Copy out the data exactly as it appears, without a single image.

━━━━━━━━━━

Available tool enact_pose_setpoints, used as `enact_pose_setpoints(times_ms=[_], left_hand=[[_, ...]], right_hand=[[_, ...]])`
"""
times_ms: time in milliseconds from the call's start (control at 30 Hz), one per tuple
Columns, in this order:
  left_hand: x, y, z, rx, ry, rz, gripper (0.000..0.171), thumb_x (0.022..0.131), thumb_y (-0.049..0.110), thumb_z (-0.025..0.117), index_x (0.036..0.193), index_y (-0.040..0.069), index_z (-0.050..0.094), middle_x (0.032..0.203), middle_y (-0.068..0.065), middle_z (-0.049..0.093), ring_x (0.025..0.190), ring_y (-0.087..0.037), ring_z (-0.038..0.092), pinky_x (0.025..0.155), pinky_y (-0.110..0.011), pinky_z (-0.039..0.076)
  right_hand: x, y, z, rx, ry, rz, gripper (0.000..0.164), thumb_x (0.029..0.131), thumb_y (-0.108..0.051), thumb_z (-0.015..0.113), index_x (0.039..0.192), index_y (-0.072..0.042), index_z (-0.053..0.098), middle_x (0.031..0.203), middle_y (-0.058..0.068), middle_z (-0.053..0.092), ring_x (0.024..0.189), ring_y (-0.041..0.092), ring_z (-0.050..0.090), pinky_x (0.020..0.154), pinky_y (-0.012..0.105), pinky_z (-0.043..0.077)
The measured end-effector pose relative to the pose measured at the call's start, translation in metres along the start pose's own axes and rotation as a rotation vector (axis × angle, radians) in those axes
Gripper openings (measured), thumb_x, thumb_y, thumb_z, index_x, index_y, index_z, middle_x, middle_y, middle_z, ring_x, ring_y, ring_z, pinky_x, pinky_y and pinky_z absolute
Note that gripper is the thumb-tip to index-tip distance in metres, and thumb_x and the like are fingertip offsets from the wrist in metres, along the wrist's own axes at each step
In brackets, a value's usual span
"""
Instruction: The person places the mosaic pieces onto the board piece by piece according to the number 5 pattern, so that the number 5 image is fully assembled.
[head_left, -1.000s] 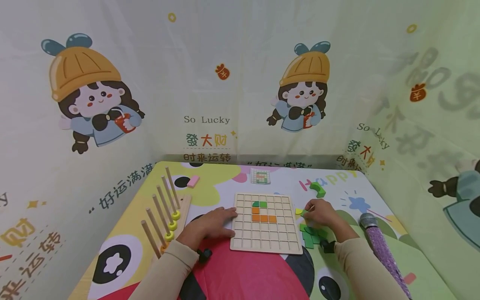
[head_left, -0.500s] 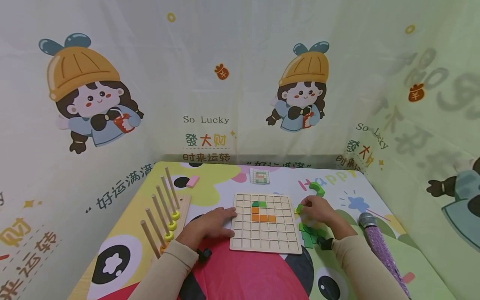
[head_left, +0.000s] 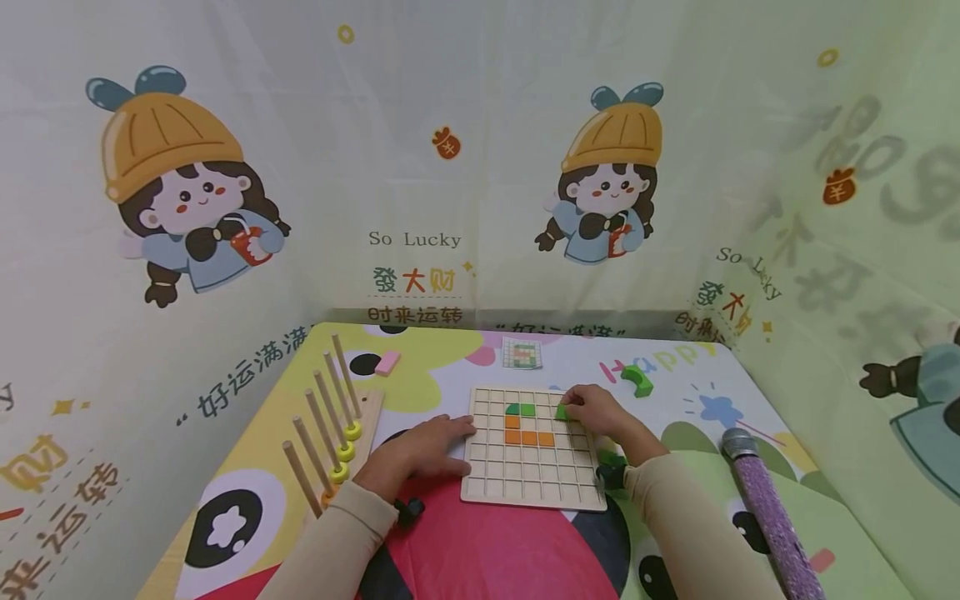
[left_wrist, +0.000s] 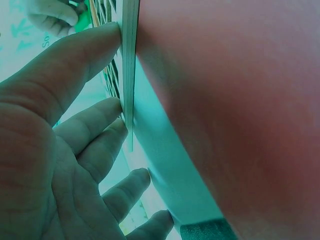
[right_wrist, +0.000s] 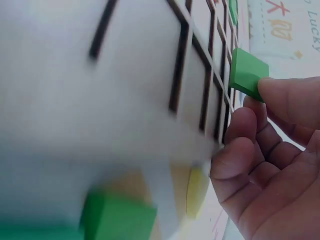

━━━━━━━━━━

▸ RESULT:
Available tool enact_pose_setpoints, used as `enact_pose_setpoints(times_ms=[_], left_hand=[[_, ...]], right_hand=[[_, ...]])`
"""
times_ms: time in milliseconds from the call's start (control at 30 Hz), one per tuple
Columns, in this order:
  left_hand: x, y, z, rx, ry, rz, gripper (0.000..0.171), thumb_x (0.022..0.131), thumb_y (-0.049..0.110), thumb_z (-0.025..0.117), index_x (0.036..0.193), index_y (-0.040..0.069), index_z (-0.050..0.094), middle_x (0.032..0.203), middle_y (-0.068..0.065), middle_z (-0.049..0.093), ring_x (0.025..0.190), ring_y (-0.087..0.037), ring_z (-0.038..0.092), pinky_x (0.025..0.155), pinky_y (-0.110..0.011), pinky_z (-0.039..0.076)
  right_hand: x, y, z, rx, ry, rz, gripper (0.000..0.164), thumb_x (0.029..0.131), thumb_y (-0.108..0.051), thumb_z (-0.015..0.113), index_x (0.039..0.192), index_y (-0.072..0.042), index_z (-0.053..0.098), middle_x (0.031..0.203), middle_y (-0.058..0.068), middle_z (-0.053..0.092), ring_x (0.024..0.189), ring_y (-0.041..0.092), ring_z (-0.050..0.090), pinky_x (0.020..0.154), pinky_y (-0.012..0.105), pinky_z (-0.043..0.077)
The measured end-effector pose relative to the pose measured at the call's start, translation in metres along the start pose's own axes and rotation as a rotation vector (axis × angle, radians) in those axes
Gripper openings (measured), thumb_x, thumb_y, thumb_z, index_x, index_y, index_z, middle_x, middle_y, middle_z, ring_x, ring_y, ring_z, pinky_x, pinky_y and pinky_z absolute
Note that gripper is the thumb-tip to index-tip distance in metres, and thumb_x and the like are fingertip offsets from the wrist in metres, along the wrist's own axes at each step
In brackets, a value's usual span
"""
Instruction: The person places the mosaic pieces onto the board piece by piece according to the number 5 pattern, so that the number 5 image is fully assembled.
[head_left, -1.000s] 
[head_left, -0.500s] 
[head_left, +0.000s] 
[left_wrist, +0.000s] 
[right_wrist, +0.000s] 

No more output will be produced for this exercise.